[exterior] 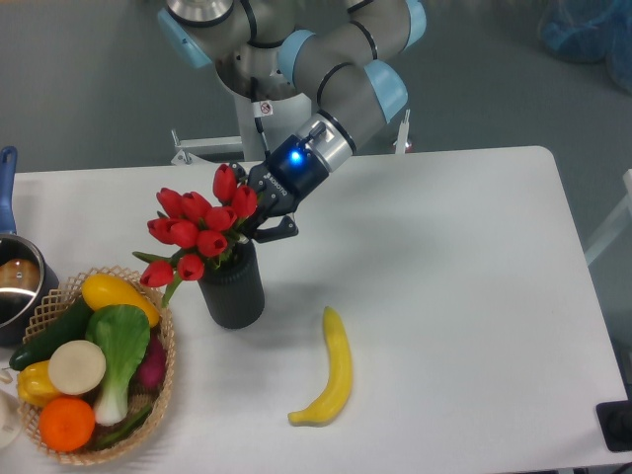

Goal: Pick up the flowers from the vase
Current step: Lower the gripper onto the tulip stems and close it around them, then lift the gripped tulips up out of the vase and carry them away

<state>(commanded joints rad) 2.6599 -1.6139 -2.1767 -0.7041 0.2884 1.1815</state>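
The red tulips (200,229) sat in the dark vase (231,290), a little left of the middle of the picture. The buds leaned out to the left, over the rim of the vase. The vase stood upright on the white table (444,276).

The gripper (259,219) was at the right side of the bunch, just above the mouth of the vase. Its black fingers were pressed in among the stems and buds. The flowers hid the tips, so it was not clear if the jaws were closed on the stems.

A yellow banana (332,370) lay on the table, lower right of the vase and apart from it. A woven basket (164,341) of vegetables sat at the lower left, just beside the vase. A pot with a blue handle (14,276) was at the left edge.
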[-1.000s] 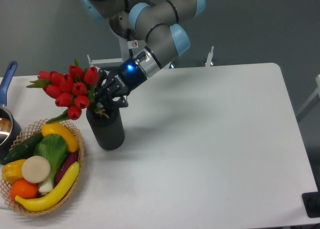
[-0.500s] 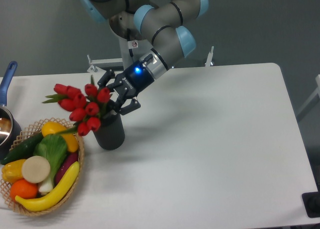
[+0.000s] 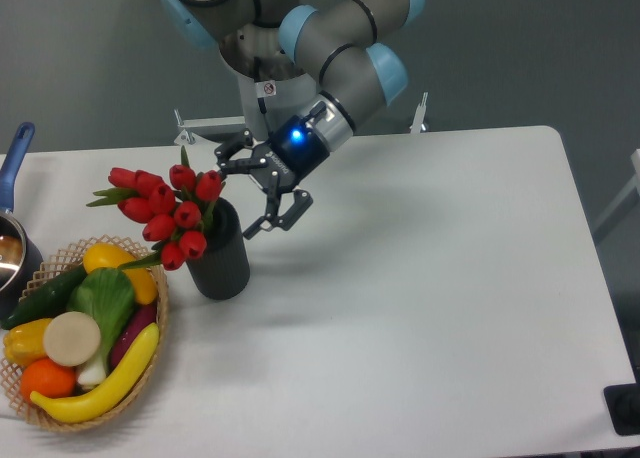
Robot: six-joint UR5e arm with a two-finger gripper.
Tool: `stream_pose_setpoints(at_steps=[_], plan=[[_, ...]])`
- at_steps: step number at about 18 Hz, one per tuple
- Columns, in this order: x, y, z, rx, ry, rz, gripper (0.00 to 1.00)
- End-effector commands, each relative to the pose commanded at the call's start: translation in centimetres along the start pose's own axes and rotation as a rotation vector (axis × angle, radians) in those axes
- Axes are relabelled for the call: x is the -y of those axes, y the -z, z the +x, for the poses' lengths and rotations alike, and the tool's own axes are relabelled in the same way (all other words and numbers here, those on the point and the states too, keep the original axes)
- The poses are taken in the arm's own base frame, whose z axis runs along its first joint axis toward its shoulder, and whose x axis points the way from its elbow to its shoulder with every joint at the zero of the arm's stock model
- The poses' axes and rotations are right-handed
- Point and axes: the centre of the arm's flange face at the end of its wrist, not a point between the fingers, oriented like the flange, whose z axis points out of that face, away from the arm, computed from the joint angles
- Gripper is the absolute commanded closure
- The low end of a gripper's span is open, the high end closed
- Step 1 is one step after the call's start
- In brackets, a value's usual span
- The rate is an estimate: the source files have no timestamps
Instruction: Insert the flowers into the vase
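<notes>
The flowers (image 3: 165, 208), a bunch of red tulips with green stems, stand with their stems down in the vase (image 3: 222, 256) and lean out to the left over its rim. The vase is a matte black cylinder, upright on the white table just right of the basket. My gripper (image 3: 247, 189) is open, its black fingers spread, just to the upper right of the vase mouth. Nothing is between the fingers and they are apart from the flowers.
A woven basket (image 3: 160, 323) of vegetables and fruit sits at the front left, close to the vase. A pot with a blue handle (image 3: 14, 158) is at the left edge. The white table (image 3: 430, 298) stretches to the right.
The gripper let go of the flowers, opened and drew back up and to the right. The flowers dropped lower into the vase and settled leaning left.
</notes>
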Motion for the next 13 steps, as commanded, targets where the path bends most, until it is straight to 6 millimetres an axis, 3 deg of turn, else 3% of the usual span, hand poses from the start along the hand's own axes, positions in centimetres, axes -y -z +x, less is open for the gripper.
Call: stream_pose_setpoints(at_steps=[13], plan=[[3.7, 11.2, -6.5, 0.247, -0.067, 0.031, 0.00]])
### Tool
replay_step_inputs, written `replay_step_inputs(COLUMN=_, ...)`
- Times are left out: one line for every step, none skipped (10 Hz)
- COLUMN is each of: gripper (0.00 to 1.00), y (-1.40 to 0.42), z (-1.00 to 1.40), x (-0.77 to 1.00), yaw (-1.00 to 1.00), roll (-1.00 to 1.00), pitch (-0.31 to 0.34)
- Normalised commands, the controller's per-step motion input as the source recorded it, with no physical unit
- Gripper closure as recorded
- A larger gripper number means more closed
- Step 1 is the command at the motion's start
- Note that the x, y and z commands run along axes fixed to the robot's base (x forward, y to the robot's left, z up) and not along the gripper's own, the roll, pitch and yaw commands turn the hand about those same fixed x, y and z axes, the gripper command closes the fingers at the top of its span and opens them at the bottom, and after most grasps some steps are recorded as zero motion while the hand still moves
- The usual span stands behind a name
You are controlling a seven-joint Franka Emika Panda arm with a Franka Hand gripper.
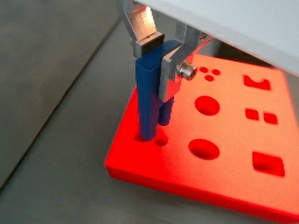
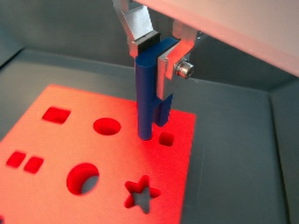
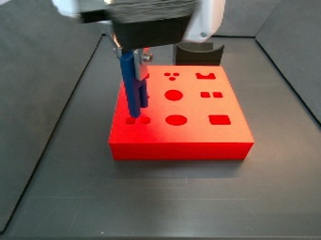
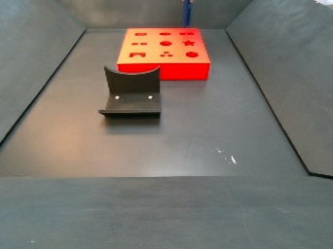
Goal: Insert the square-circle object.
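Note:
The square-circle object [image 1: 146, 92] is a slim bright-blue peg of two joined bars. It stands upright between the fingers of my gripper [image 1: 158, 57], which is shut on its upper end. Its lower end meets the top of the red block [image 1: 233, 131] at a hole by one edge, and a small hole shows right beside it. I cannot tell how deep it sits. The peg [image 2: 146, 96], gripper [image 2: 158, 54] and block [image 2: 59, 140] show in both wrist views. In a side view the gripper [image 3: 135, 47] holds the peg [image 3: 131, 89] over the block's [image 3: 175, 145] left side.
The red block [image 4: 166, 68] has several shaped holes and stands at the far end of the dark bin floor. The dark fixture [image 4: 130, 92] stands on the floor in front of it; it also shows behind the block [image 3: 198, 52]. Sloped bin walls surround the floor.

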Motion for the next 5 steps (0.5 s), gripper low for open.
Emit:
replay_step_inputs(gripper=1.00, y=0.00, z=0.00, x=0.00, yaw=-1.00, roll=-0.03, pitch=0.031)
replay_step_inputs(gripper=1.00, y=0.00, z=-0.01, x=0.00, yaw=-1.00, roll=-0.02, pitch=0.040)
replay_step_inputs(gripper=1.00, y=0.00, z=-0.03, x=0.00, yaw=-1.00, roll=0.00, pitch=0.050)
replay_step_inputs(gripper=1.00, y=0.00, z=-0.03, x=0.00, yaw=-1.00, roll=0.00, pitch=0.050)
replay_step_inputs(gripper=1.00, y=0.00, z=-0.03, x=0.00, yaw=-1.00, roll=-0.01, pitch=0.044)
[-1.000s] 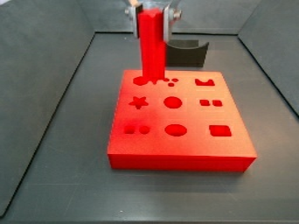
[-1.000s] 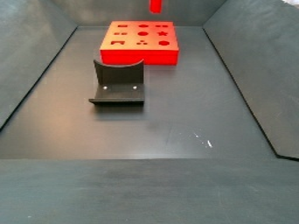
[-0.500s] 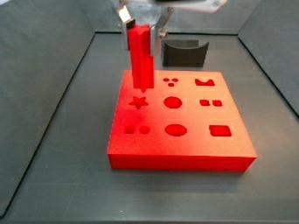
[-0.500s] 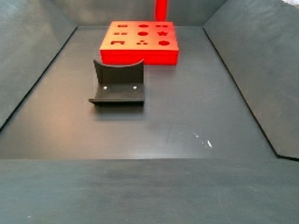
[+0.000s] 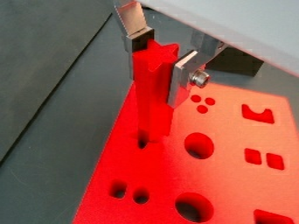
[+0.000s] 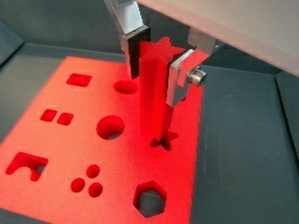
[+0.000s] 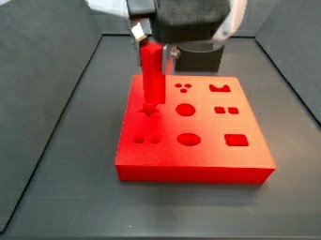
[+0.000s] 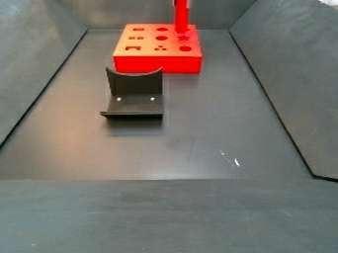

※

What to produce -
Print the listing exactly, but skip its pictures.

Output below -
[exterior] 

Goal: Pick up the flowers from the vase
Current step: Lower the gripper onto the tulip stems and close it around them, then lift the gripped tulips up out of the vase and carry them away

<state>(commanded joints rad) 2.6599 -1.6139 -2.1767 -0.7041 0.2884 1.1815</state>
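The red tulips (200,229) sat in the dark vase (231,290), a little left of the middle of the picture. The buds leaned out to the left, over the rim of the vase. The vase stood upright on the white table (444,276).

The gripper (259,219) was at the right side of the bunch, just above the mouth of the vase. Its black fingers were pressed in among the stems and buds. The flowers hid the tips, so it was not clear if the jaws were closed on the stems.

A yellow banana (332,370) lay on the table, lower right of the vase and apart from it. A woven basket (164,341) of vegetables sat at the lower left, just beside the vase. A pot with a blue handle (14,276) was at the left edge.
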[-1.000s] 
[-0.500s] 
[+0.000s] 
Robot: six-joint UR5e arm with a two-finger gripper.
Tool: `stream_pose_setpoints(at_steps=[_], plan=[[_, ...]])`
- at_steps: step number at about 18 Hz, one per tuple
- Columns, in this order: x, y, z, rx, ry, rz, gripper (0.00 to 1.00)
- End-effector commands, each relative to the pose commanded at the call's start: translation in centimetres along the start pose's own axes and rotation as a rotation vector (axis × angle, radians) in those axes
- Axes are relabelled for the call: x is the -y of those axes, y the -z, z the +x, for the poses' lengths and rotations alike, and the tool's own axes are relabelled in the same way (all other words and numbers here, those on the point and the states too, keep the original axes)
- The poses are taken in the arm's own base frame, whose z axis runs along its first joint axis toward its shoulder, and whose x axis points the way from its elbow to its shoulder with every joint at the zero of the arm's stock model
- The poses' axes and rotations are right-handed
- Point and axes: the centre of the arm's flange face at the end of its wrist, not a point between the fingers, oriented like the flange, whose z axis points out of that face, away from the arm, computed from the joint angles
- Gripper is the absolute commanded closure
- The low end of a gripper's span is open, the high end closed
- Step 1 is one step after the call's start
- In brackets, a value's usual span
- The rate is an estimate: the source files have no timestamps
Instruction: Insert the flowers into the vase
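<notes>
The flowers (image 3: 165, 208), a bunch of red tulips with green stems, stand with their stems down in the vase (image 3: 222, 256) and lean out to the left over its rim. The vase is a matte black cylinder, upright on the white table just right of the basket. My gripper (image 3: 247, 189) is open, its black fingers spread, just to the upper right of the vase mouth. Nothing is between the fingers and they are apart from the flowers.
A woven basket (image 3: 160, 323) of vegetables and fruit sits at the front left, close to the vase. A pot with a blue handle (image 3: 14, 158) is at the left edge. The white table (image 3: 430, 298) stretches to the right.
The gripper let go of the flowers, opened and drew back up and to the right. The flowers dropped lower into the vase and settled leaning left.
</notes>
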Motion for the next 13 steps, as commanded, targets where the path bends most, until it is straight to 6 millimetres an axis, 3 deg of turn, else 3% of the usual span, hand poses from the start along the hand's own axes, positions in centimetres, axes -y -z +x, less is open for the gripper.
Call: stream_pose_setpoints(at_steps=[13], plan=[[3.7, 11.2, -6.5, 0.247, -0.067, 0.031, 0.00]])
### Tool
replay_step_inputs, written `replay_step_inputs(COLUMN=_, ...)`
- Times are left out: one line for every step, none skipped (10 Hz)
- COLUMN is each of: gripper (0.00 to 1.00), y (-1.40 to 0.42), z (-1.00 to 1.40), x (-0.77 to 1.00), yaw (-1.00 to 1.00), roll (-1.00 to 1.00), pitch (-0.31 to 0.34)
- Normalised commands, the controller's per-step motion input as the source recorded it, with no physical unit
- Gripper closure as recorded
- A larger gripper number means more closed
- Step 1 is the command at the motion's start
- Note that the x, y and z commands run along axes fixed to the robot's base (x forward, y to the robot's left, z up) and not along the gripper's own, the roll, pitch and yaw commands turn the hand about those same fixed x, y and z axes, the gripper command closes the fingers at the top of its span and opens them at the bottom, and after most grasps some steps are recorded as zero motion while the hand still moves
- The usual span stands behind a name
You are controlling a seven-joint Franka Emika Panda arm with a Franka Hand gripper.
Goal: Insert the square-circle object.
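Note:
The square-circle object [image 1: 146, 92] is a slim bright-blue peg of two joined bars. It stands upright between the fingers of my gripper [image 1: 158, 57], which is shut on its upper end. Its lower end meets the top of the red block [image 1: 233, 131] at a hole by one edge, and a small hole shows right beside it. I cannot tell how deep it sits. The peg [image 2: 146, 96], gripper [image 2: 158, 54] and block [image 2: 59, 140] show in both wrist views. In a side view the gripper [image 3: 135, 47] holds the peg [image 3: 131, 89] over the block's [image 3: 175, 145] left side.
The red block [image 4: 166, 68] has several shaped holes and stands at the far end of the dark bin floor. The dark fixture [image 4: 130, 92] stands on the floor in front of it; it also shows behind the block [image 3: 198, 52]. Sloped bin walls surround the floor.
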
Motion for the next 5 steps (0.5 s), gripper low for open.
Emit:
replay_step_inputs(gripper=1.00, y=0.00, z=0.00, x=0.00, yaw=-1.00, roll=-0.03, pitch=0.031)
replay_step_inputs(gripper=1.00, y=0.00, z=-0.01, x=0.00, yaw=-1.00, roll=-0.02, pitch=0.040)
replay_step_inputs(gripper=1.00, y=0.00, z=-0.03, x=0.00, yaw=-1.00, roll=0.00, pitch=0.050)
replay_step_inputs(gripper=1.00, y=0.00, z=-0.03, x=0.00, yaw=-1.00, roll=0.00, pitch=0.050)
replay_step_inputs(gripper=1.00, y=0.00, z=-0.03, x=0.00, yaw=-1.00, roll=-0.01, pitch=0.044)
[-1.000s] 
[-1.000s] 
[-0.500s] 
[-0.500s] 
[+0.000s] 
[+0.000s] 
[+0.000s] 
[+0.000s] 

This finishes the answer.